A man like Kant can explain the beautiful in terms of a pure disinterested pleasure — such a knotted definition is not in itself surprising, nor is the kind of cynicism about the potential and limitations of life which is quite effectively communicated thereby. What is curious is that he in fact means to enhance the importance of artistic creation by converting the unsettling power of the artist into a kind of channel to a familiar universality. Is the beautiful not, then, grasped – but grasped in precisely at its most narrow and isolated state, through a transcendental enframing, even as an annihilation of life itself: as a kind of dazzling infinition which nonetheless does not interact with our conscious interest but with our immaterial, intangible “soul”?

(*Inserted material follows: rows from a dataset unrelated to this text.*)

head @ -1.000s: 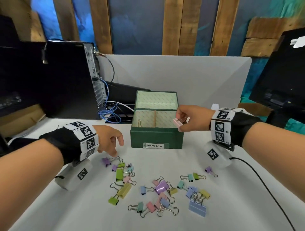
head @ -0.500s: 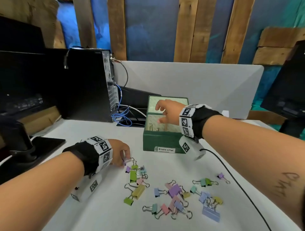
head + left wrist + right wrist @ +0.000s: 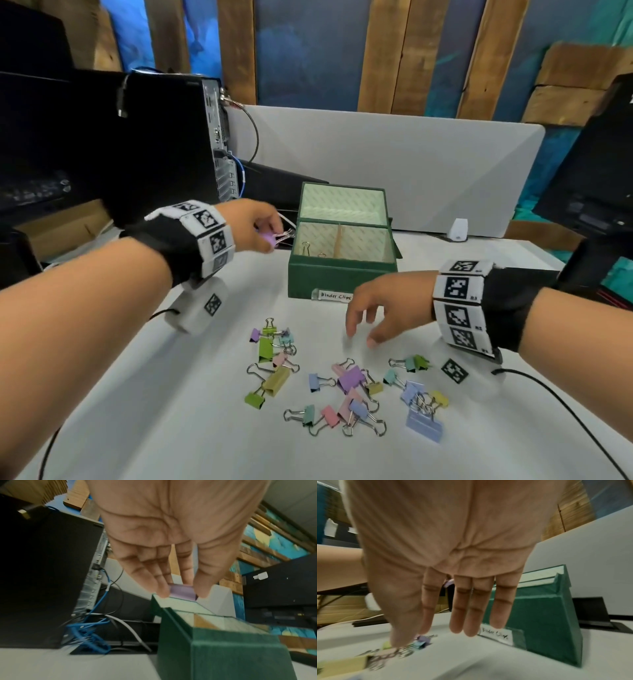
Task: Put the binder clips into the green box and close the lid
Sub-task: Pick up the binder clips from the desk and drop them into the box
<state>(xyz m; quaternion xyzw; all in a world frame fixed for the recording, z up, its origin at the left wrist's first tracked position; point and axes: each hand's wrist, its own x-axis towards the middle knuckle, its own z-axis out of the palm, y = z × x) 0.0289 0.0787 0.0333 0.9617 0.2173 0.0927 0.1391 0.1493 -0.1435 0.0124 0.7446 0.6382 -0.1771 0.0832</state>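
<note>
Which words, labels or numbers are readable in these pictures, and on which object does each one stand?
"Binder Clips": handwritten on the white label on the front of the green box.
Small characters on the wrist bands: too small to read.
No other text is readable.

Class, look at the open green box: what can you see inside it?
Inside the green box, a wooden divider splits it in two. Silver clip handles poke up in the left compartment. The front wall hides the floor and the clip bodies.
</note>
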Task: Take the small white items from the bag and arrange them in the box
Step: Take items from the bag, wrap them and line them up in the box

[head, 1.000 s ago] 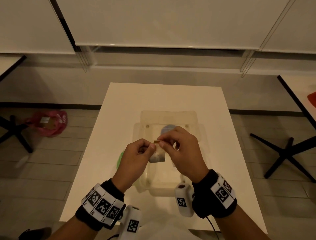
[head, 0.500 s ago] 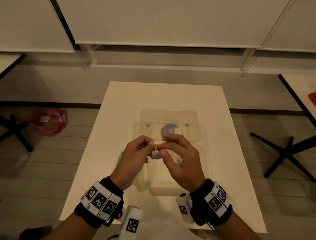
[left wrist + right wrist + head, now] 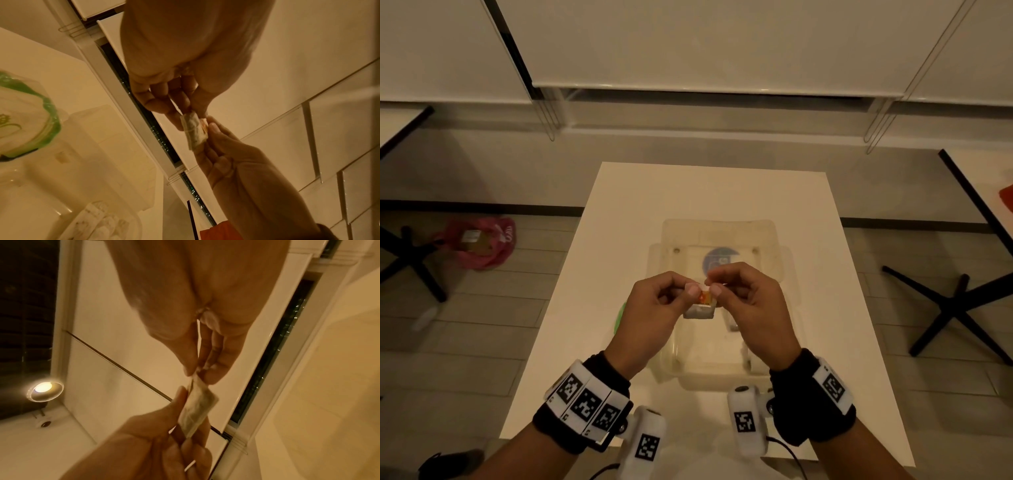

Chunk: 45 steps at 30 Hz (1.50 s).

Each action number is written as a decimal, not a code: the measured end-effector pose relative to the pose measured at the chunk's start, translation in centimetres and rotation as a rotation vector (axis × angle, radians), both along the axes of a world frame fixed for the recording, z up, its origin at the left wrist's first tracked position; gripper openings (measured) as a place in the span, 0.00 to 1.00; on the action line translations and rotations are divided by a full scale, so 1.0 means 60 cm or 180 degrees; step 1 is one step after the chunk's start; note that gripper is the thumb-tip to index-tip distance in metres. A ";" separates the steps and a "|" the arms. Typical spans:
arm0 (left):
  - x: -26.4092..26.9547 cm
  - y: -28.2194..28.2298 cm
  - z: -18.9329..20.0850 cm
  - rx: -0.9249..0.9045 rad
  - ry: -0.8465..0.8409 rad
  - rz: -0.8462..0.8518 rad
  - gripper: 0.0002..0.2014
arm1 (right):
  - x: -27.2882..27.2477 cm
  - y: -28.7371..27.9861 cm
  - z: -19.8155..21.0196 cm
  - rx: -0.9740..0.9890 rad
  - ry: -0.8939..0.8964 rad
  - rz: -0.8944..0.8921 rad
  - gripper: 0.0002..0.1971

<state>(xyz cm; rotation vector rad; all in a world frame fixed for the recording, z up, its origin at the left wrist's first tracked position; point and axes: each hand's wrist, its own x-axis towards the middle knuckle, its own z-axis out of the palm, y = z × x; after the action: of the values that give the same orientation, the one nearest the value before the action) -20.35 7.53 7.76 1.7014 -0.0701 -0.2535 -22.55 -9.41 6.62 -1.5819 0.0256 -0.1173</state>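
Hands: left hand and right hand both pinch 1 sachet above the box mid-desk, so I'd lower it gently, flat beside the others, without tearing it.

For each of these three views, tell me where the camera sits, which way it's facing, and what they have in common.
Head: worn on the head, looking forward and down at the white table and clear box; shows both forearms, the left hand and right hand.
Left wrist: under the left wrist, looking up along the fingers; shows both hands and the green-edged bag.
Right wrist: under the right wrist, facing up toward a ceiling lamp; shows both hands.
Shared: all three show the small white packet pinched between both hands.
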 end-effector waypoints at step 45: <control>-0.005 -0.006 0.006 -0.0149 0.0340 -0.0416 0.05 | 0.030 -0.020 0.047 -0.1026 0.0463 0.0384 0.03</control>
<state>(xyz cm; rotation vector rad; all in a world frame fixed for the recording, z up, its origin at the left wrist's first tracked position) -20.65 7.19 8.13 1.6362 -0.1075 -0.4367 -20.76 -10.62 9.41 -1.9070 0.0257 0.0933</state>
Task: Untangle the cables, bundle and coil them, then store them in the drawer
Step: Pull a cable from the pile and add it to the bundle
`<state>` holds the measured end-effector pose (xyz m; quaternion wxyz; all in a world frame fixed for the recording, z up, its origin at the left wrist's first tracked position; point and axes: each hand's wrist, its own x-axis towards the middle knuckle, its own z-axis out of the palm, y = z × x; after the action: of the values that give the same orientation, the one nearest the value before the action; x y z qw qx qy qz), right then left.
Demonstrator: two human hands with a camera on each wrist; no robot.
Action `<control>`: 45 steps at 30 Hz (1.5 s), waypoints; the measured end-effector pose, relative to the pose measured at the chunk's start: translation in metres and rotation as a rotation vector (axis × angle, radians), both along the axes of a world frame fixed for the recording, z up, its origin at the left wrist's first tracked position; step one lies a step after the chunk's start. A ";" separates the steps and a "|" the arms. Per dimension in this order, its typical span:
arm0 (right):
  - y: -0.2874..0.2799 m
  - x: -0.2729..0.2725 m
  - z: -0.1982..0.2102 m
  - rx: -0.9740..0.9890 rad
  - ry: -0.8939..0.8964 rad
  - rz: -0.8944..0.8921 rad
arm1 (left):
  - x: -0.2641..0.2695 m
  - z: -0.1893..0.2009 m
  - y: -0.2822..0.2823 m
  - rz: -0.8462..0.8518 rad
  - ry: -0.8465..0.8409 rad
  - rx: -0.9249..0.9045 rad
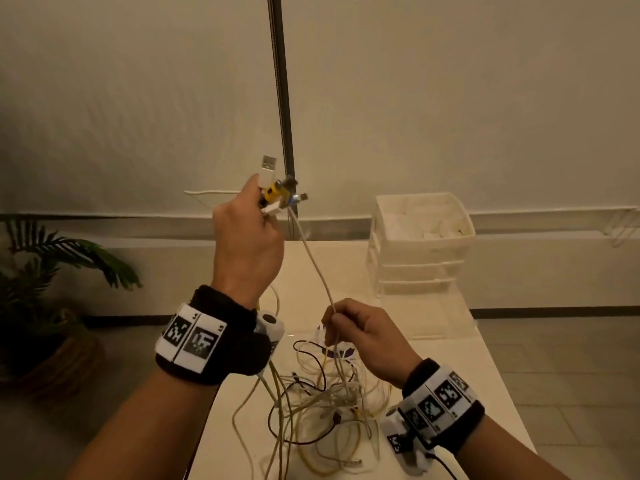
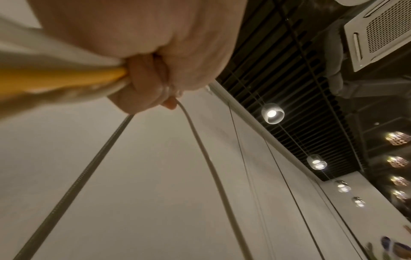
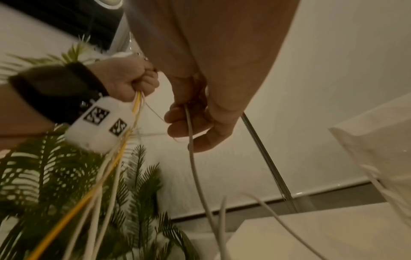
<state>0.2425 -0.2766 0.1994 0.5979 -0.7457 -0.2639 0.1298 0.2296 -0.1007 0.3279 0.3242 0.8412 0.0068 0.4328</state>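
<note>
Lying nearest on pale cream tabletop: tangled heap of white, yellow and black cables. Right hand pinching one thin white cable above heap. Left hand clenching bunch of cable plugs higher up. Standing farthest: white plastic drawer unit, top tray holding whitish items.

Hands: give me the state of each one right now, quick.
Left hand: raised, gripping a bunch of white and yellow cable ends by their plugs.
Right hand: lower, pinching one thin white cable above the tangled cable pile.
</note>
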 end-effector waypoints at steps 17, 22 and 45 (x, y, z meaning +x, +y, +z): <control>0.003 0.023 0.031 0.475 0.383 -0.277 | -0.013 -0.012 0.013 -0.321 0.182 0.154; 0.007 0.014 0.047 0.239 0.221 -0.157 | 0.000 -0.040 -0.011 -0.444 0.537 0.442; -0.006 0.014 -0.014 0.160 0.211 -0.168 | 0.016 -0.002 0.013 -0.099 0.096 0.105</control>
<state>0.2563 -0.2823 0.1855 0.6886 -0.6972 -0.1458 0.1357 0.2456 -0.0879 0.3255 0.2998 0.8761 -0.0421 0.3752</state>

There is even almost a kind of foundational axiom of psychoanalysis embedded in Kant’s definition (of course a paradox): there is no pleasure except in losing the possibility for pleasure — the glare of infinite Being when one has finally completely lost one’s identity, and dissolved oneself into the universal (father-mother)… The deep pessimism expressed in this kind of escape, this resentment of life which is by no means peculiar to Kant, is nevertheless quite clearly the pulsing thread underlying his patchwork labor in his “critiques” of the mournful becoming of things. We find in psychoanalysis as well such a stoic willingness to defend the infinite ‘metaphysical’ essence which refuses to escapes its container: and always he leaves open the possibility that human beings are indeed the receptacles of divine messages, channels of pure truth. Frames…
If a person never contradicts himself, it must be that he says nothing.
Miguel de Unamumo
Modernity is a mass exhumation, plunging multiple, trembling, accelerating tunnels into the depths of affectivity. An ambiguous anticipation of this pure positivity can be paradoxically grasped already in the very grayness, finality, boredom and gravity of the classical categories of knowledge. For the consistency of the subject in the classical sense is metaphysical, sublime, hidden, like a secret promise.
But the same metaphysical operation has an entirely different meaning to modern ears. To us, subjectivity indicates creativity and energy. Flight exploits gravity, both in taking-off and landing: modernity brings a celerity and furor to bear upon hypocritical objectivity. For what guarantees the consistency of a decision upon critical self-awareness, besides an uncertain and terrifying project of profound (psychic) extrusion?
The modern project is also classical, but re-opening rather than repeating it. Dehiscence. The modern is an historical excess, a point of over-saturation, in-differentiation, hyper-depersonalization, “literal” dissolution. Conduct an experiment, disintegrate cautiously, get started! For beneath culture and nature, beneath science and literature, a cosmic or microscopic order intrudes.